*Task statement:* Retype the material exactly, ending with the line containing "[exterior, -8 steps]".

*Records for processing:*
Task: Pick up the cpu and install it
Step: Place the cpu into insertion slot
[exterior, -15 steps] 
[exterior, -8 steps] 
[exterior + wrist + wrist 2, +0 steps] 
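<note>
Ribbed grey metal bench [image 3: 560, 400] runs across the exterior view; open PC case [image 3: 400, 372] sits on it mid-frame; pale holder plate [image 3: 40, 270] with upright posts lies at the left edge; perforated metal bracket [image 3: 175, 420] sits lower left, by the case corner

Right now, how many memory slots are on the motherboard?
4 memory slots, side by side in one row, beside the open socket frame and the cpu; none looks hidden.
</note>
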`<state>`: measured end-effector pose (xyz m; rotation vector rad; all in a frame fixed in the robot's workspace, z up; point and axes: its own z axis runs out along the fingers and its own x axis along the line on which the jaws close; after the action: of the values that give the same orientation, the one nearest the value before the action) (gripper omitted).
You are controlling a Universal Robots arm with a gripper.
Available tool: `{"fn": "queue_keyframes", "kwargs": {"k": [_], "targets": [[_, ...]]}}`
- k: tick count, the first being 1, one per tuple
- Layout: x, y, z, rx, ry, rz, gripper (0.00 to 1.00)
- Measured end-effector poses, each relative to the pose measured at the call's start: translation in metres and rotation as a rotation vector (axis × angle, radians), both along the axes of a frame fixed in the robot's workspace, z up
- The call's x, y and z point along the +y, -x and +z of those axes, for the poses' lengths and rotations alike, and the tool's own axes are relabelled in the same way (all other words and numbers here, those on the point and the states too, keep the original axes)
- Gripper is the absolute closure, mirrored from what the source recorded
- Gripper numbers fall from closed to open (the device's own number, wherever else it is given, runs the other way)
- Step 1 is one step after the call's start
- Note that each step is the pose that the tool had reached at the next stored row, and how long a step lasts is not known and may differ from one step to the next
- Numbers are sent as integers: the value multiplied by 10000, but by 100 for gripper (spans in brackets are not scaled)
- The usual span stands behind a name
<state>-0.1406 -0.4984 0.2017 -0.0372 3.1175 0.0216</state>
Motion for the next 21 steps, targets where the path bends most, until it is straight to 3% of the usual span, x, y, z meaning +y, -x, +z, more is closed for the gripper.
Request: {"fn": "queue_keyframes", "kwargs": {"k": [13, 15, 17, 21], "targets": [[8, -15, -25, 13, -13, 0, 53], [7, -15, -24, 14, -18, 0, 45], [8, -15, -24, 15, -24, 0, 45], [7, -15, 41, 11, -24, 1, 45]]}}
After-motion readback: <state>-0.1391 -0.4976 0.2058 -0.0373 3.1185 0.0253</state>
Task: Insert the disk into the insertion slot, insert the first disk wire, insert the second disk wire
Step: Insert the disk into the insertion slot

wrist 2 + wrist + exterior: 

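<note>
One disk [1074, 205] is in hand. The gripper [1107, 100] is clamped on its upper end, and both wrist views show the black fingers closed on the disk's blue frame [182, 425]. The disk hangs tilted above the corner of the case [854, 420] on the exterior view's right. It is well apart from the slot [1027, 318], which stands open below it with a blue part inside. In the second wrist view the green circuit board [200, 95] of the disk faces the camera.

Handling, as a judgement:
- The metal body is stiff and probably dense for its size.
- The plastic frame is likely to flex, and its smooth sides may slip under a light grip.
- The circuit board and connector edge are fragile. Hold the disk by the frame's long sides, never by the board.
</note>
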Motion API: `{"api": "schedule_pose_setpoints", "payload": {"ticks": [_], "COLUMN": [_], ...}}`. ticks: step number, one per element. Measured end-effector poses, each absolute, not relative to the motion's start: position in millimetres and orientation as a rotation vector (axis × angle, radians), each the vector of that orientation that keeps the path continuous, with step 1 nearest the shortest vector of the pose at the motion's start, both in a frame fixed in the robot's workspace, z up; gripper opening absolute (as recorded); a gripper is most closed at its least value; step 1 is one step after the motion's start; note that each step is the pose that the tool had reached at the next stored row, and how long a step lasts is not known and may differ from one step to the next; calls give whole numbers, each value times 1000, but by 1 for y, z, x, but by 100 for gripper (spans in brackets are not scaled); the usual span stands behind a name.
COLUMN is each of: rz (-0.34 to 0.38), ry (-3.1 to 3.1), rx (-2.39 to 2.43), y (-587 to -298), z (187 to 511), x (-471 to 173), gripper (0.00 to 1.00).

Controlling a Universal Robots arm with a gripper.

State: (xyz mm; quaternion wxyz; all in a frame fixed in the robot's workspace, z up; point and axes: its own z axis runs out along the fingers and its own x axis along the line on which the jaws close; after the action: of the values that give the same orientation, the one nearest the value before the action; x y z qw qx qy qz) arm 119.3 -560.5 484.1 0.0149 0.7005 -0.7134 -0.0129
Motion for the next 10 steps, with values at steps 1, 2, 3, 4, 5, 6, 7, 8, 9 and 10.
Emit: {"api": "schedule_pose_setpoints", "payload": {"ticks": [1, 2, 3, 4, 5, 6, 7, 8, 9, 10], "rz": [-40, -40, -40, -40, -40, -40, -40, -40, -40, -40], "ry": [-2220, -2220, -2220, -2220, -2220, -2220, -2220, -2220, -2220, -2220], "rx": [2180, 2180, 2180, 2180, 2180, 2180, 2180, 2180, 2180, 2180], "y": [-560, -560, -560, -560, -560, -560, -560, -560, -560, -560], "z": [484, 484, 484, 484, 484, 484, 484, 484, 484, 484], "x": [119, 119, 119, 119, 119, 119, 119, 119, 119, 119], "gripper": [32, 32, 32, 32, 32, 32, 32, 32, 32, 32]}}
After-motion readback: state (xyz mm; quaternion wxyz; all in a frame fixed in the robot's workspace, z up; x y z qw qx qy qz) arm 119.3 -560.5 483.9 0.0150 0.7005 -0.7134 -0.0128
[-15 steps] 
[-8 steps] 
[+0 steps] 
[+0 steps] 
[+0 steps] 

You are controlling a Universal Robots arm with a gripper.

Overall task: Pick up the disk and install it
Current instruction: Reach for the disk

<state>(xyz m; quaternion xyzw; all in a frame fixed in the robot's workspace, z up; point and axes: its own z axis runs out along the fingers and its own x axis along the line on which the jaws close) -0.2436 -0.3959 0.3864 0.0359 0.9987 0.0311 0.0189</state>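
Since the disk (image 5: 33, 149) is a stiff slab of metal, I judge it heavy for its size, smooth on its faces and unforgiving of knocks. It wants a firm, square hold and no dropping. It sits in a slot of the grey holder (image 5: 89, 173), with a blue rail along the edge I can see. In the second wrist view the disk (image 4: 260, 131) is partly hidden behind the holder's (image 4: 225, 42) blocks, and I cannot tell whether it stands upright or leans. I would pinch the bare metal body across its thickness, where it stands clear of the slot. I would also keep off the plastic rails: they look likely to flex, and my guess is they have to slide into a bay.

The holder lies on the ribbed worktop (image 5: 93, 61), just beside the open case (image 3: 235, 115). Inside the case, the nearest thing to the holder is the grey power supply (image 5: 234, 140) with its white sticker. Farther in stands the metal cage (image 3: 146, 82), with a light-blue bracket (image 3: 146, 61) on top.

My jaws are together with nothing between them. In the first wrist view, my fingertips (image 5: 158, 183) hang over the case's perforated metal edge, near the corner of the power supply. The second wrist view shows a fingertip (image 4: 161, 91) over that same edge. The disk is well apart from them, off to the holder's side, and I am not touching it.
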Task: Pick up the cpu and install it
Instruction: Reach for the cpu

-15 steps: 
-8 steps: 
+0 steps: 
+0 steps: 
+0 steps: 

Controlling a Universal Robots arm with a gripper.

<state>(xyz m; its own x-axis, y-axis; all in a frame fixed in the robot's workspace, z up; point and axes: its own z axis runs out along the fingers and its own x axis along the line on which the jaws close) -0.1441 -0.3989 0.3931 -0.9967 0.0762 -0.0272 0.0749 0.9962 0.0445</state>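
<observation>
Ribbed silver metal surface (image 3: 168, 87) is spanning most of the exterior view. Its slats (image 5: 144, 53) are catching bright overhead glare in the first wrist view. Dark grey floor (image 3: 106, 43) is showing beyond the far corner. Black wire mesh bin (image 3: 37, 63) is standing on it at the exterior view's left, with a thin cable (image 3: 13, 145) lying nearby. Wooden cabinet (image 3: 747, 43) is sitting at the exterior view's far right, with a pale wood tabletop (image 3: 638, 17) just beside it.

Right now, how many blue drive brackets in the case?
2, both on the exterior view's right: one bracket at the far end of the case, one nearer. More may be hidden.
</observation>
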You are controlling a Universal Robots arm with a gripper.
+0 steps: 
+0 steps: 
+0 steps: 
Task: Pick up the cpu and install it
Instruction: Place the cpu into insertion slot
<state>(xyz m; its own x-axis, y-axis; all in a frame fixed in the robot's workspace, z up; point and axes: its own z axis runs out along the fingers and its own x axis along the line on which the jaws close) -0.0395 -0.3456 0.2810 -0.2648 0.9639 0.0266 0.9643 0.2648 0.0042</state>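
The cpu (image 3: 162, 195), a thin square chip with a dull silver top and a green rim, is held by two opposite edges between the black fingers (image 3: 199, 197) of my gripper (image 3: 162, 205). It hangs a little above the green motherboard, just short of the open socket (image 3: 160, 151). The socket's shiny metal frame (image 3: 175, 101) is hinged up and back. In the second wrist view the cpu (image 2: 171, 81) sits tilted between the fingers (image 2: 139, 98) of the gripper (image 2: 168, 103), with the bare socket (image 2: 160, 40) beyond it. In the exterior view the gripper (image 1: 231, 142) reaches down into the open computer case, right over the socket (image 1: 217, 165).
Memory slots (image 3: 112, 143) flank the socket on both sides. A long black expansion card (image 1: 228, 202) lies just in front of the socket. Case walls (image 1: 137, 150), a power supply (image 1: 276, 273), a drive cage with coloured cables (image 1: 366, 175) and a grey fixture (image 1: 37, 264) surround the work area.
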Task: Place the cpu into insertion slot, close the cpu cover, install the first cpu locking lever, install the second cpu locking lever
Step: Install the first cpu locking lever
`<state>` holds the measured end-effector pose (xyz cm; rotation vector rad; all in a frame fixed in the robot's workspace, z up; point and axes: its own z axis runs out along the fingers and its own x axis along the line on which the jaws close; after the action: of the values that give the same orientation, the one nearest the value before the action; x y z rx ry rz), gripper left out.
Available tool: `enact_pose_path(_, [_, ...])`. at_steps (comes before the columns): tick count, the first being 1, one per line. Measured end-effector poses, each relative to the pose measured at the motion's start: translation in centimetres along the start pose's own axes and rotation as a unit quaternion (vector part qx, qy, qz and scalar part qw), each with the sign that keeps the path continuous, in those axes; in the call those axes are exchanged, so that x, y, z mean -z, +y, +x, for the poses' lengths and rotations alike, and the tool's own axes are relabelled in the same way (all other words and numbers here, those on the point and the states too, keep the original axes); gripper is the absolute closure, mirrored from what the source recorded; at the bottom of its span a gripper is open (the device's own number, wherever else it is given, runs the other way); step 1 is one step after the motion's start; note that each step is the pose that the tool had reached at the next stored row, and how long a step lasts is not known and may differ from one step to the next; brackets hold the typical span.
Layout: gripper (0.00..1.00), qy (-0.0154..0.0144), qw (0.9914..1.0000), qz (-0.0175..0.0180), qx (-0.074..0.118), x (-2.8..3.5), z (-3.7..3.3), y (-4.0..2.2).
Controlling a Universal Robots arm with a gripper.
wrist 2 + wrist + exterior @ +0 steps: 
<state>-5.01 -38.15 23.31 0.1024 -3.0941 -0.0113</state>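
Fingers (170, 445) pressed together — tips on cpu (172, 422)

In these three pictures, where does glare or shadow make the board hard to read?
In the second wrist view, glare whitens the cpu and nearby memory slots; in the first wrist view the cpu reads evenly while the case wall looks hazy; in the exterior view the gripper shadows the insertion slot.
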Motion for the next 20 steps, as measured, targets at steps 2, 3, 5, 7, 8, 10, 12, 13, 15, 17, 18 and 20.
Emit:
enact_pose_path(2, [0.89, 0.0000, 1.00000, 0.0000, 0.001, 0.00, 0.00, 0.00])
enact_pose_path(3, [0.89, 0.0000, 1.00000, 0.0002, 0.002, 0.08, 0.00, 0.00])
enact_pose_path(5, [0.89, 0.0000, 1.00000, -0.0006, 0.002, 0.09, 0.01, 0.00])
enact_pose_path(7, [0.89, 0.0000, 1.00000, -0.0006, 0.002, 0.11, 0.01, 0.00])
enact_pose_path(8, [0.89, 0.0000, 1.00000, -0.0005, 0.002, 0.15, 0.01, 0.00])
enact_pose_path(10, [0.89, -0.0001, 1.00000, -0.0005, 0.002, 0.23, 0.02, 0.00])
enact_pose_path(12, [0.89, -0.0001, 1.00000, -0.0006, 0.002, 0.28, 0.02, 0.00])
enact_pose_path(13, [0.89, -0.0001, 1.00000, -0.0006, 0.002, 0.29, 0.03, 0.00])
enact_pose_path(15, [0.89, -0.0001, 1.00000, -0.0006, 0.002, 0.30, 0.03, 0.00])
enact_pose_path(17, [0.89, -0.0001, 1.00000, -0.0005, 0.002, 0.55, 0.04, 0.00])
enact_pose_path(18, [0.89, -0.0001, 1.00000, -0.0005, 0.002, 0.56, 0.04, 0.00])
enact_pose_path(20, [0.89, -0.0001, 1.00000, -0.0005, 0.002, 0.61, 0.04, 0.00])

*Expected answer:*
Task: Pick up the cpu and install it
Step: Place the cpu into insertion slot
[exterior, -15 steps] 
[exterior, -8 steps] 

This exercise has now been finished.